Por Jesús Chávez Marín
Esta madrugada fue distinta porque regresaste; venías derrotada como en un tango de rompe y rasga, pero a pesar de todo hermosa. Luego de tres años me había cansado de esperarte y ahora, cuando sin pena ni gloria han pasado estos meses de resignación, apareces donde menos lo hubiera imaginado: en la presa El Rejón, caminando hacia mí en el horizonte de las 6 de la mañana.
―No te asustes, Ismael. Nomás te vine a saludar, ya mañana me regreso para el otro lado; la pensé mucho para buscarte, pero ya ves, me ganó la tentación. Como siempre, ya sabes.
―No te apures por eso, Rosalba; jamás has estado ni estarás para asustar a nadie, solo que la sorpresa de verte luego de tanto tiempo, y precisamente en este parque y a estas horas, me dejó un poco desconcertado. Creí que ya jamás te iba a mirar en lo que me resta de vida.
Pero allí estabas, en el frío de enero, tu cabellera oscura caía como una bandera de seda sobre tu espalda, tus ojos color caoba me enfocaban con cariño y compasión, sin una pizca de arrepentimiento por haberme abandonado de la noche a la mañana luego de cinco años de amor eterno.
―¿Y ya no querías verme nunca?
―Pues mira, todavía hace un año te vi todos los días en mi pensamiento y en alguna de las miles de fotos que te tomé en aquel entonces. Aunque no lo creas, las mandé imprimir todas en Fotográficos Ayala y todavía las guardo como reliquias sagradas. Era tu más rendido adorador a pesar de que me traicionaste.
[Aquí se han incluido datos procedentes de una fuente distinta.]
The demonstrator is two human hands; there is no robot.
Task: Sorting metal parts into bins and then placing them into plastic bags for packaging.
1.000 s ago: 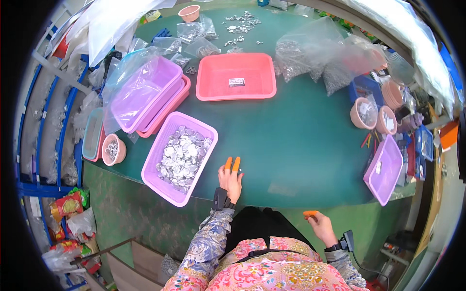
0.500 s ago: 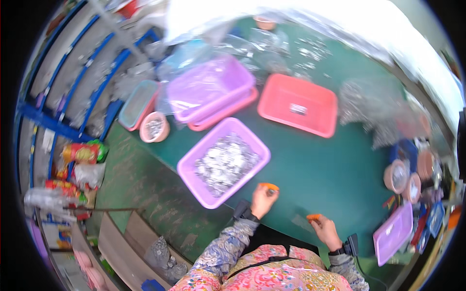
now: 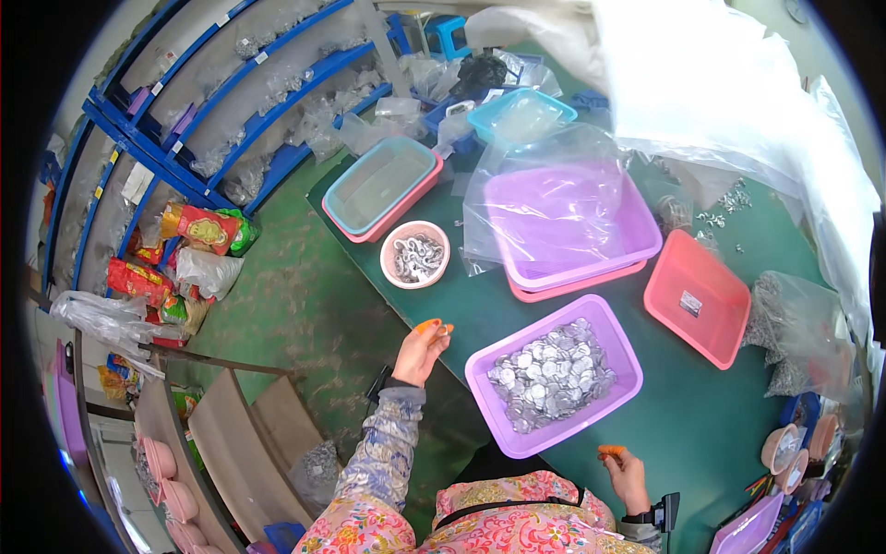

―Yo no te traicioné. Lo que pasa es que tú nunca quisiste comprometerte como es debido. Tú y yo jamás íbamos a llegar más adelante y yo quería casarme, quería estabilidad y compromiso. Eso siempre te lo dejé bien claro.
―Como sea. Todo eso ya me importa muy poquito. Resultaría ridículo que a estas alturas nos pusiéramos a discutir de lo ya pasó, de lo que pudo haber sido y no fue. Creo que desde el primer día, desde aquella vez en la cima del Cerro Coronel, te diste cuenta muy bien que yo te quise, que yo te amaba con toda el alma, y sabes que siempre fue así. Y lo fue también mucho tiempo después de que te fuiste con tu esposo norteamericano, del que te divorciaste a los dos meses.
―Tienes razón. Ya para qué hablamos de todo eso. Solo vine a saludarte, Ismael. Por cariño, por los recuerdos, por el pasado. También por aquella canción de Roberto Carlos: para saber qué será de ti.
Lo que más me impresionó de tu visita fue que en verdad ya me había curado de ansiarte, de recordarte con dolor, con ese dolor que era lo único que me quedaba de ti y que por eso lo cultivaba y, podría decirse, disfrutaba. No que ahora ya me fueras indiferente. Pude sentir el cariño que siempre te tuve, desde cuando fuimos amigos y luego una pareja tan intensa; la ternura de mirar tu cara hermosa en el marco de esa melena negra, ahora con algunos hilitos grises del tiempo. También me sorprendió hallar en mi pensamiento alguna leve satisfacción por mirarte derrotada y sin esperanzas, esta alevosa sensación de venganza de la cual me apropiaba sin querer.